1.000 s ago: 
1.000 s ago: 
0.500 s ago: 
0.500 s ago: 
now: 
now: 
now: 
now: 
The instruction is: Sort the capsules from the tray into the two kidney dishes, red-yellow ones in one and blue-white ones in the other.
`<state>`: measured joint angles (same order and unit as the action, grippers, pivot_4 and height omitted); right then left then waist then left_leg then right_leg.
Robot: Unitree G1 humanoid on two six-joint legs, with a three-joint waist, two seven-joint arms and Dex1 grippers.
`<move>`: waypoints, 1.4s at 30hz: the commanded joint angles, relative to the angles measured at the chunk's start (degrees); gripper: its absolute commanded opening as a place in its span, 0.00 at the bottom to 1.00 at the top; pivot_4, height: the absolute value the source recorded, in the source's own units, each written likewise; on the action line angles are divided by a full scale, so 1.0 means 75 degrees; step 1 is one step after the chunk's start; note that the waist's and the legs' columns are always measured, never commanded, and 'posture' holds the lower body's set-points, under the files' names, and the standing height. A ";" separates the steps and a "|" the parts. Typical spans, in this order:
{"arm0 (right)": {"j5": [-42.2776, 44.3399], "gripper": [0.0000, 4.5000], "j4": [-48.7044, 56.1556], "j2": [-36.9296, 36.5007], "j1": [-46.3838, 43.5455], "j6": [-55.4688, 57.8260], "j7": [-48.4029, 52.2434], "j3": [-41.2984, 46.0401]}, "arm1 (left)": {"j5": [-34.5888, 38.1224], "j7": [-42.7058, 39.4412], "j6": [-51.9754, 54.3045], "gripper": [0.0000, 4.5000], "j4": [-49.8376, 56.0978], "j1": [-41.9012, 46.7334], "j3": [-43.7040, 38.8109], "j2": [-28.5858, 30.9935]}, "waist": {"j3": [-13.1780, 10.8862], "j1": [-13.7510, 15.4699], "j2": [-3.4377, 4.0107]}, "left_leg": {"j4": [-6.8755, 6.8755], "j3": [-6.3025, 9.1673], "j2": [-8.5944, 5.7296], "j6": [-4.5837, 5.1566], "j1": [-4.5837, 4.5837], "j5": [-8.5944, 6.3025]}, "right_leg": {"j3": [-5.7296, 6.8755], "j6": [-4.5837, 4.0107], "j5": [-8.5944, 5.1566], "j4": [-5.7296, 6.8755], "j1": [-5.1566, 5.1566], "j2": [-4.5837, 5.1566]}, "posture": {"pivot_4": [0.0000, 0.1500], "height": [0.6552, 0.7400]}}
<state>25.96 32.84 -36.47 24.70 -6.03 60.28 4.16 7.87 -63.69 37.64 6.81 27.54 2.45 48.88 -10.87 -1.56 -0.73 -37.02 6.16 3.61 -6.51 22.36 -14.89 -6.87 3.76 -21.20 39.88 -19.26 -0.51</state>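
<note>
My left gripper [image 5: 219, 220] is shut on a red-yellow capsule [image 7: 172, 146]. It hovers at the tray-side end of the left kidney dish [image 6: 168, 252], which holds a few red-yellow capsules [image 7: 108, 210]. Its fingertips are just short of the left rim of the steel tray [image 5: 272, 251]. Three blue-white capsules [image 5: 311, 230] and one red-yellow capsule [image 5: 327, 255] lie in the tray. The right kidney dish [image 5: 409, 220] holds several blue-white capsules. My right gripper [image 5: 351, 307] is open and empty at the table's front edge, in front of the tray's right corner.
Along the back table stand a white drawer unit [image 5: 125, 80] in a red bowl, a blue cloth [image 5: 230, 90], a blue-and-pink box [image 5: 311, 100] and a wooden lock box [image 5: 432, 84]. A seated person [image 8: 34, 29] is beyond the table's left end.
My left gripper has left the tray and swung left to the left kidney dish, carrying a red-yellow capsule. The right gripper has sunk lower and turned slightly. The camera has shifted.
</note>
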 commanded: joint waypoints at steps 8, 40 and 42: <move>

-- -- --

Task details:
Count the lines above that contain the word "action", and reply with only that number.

Task output:
2